Direct Memory Access

🔎 this section covers the implementation of the Ep0In abstraction; it's not necessary to fully understand this section to continue working on the workshop.

Let's zoom into the Ep0In abstraction we used in usb-3.rs.

✅ Open the file. Use VSCode's "Go to Definition" to see the implementation of the Ep0In.start() method.

This is how data transfers over USB work on the nRF52840: for each endpoint there's a buffer in the USBD peripheral. Data sent by the host over USB to a particular endpoint will be stored in the corresponding endpoint buffer. Likewise, data stored in one of these endpoint buffers can be send to the host over USB from that particular endpoint. These buffers are not directly accessible by the CPU but data stored in RAM can be copied into these buffers; likewise, the contents of an endpoint buffer can be copied into RAM. A second peripheral, the Direct Memory Access (DMA) peripheral, can copy data between these endpoint buffers and RAM. The process of copying data in either direction is referred to as "a DMA transfer".

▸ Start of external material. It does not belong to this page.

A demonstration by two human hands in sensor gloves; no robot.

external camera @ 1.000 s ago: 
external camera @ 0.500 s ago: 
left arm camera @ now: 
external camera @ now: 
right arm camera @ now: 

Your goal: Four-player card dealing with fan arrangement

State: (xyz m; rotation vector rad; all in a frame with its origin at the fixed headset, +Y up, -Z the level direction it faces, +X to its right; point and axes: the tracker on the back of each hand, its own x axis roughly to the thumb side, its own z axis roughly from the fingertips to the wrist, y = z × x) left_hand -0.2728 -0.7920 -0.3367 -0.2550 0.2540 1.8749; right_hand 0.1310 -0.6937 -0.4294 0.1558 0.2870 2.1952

What the start method does is start a DMA transfer to copy bytes into endpoint buffer IN 0; this makes the USBD peripheral send data to the host from endpoint IN 0 fs. The data (bytes), which may be located in Flash or RAM, is first copied into an internal buffer, allocated in RAM, and then the DMA is configured to move the data from this internal buffer to endpoint buffer 0 IN, which is part of the USBD peripheral.

The signature of the start() method does not ensure that:

  • bytes won't be deallocated before the DMA transfer is over (e.g. bytes could be pointing into the stack), or that
  • bytes won't be modified right after the DMA transfer starts (this would be a data race in the general case).

For these two safety reasons the API is implemented using an internal buffer called buffer. The internal buffer has a 'static lifetime so it's guaranteed to never be deallocated -- this prevents issue (a). The busy flag prevents any further modification to the internal buffer -- from the public API -- while the DMA transfer is in progress.

Apart from thinking about lifetimes and explicit data races in the surface API one must internally use memory fences to prevent reordering of memory operations (e.g. by the compiler), which can also cause data races. DMA transfers run in parallel to the instructions performed by the processor and are "invisible" to the compiler.

In the implementation of the start method, data is copied from bytes to the internal buffer (a memcpy() operation) and then the DMA transfer is started with a write to the TASKS_STARTEPIN0 register. The compiler sees the start of the DMA transfer (register write) as an unrelated memory operation so it may move the memcpy() to after the DMA transfer has started. This reordering results in a data race: the processor modifies the internal buffer while the DMA is reading data out from it.

To avoid this reordering a memory fence, dma_start(), is used. The fence pairs with the store operation (register write) that starts the DMA transfer and prevents the previous memcpy(), and any other memory operation, from being move to after the store operation.

Another memory fence, dma_end(), is needed at the end of the DMA transfer. In the general case, this prevents instruction reordering that would result in the processor accessing the internal buffer before the DMA transfer has finished. This is particularly problematic with DMA transfers that modify a region of memory which the processor intends to read after the transfer.

Note: Not relevant to the DMA operation but relevant to the USB specification, the start() method sets a shortcut in the USBD peripheral to issue a STATUS stage right after the DATA stage is finished. Thanks to this it is not necessary to manually start a STATUS stage after calling the end method.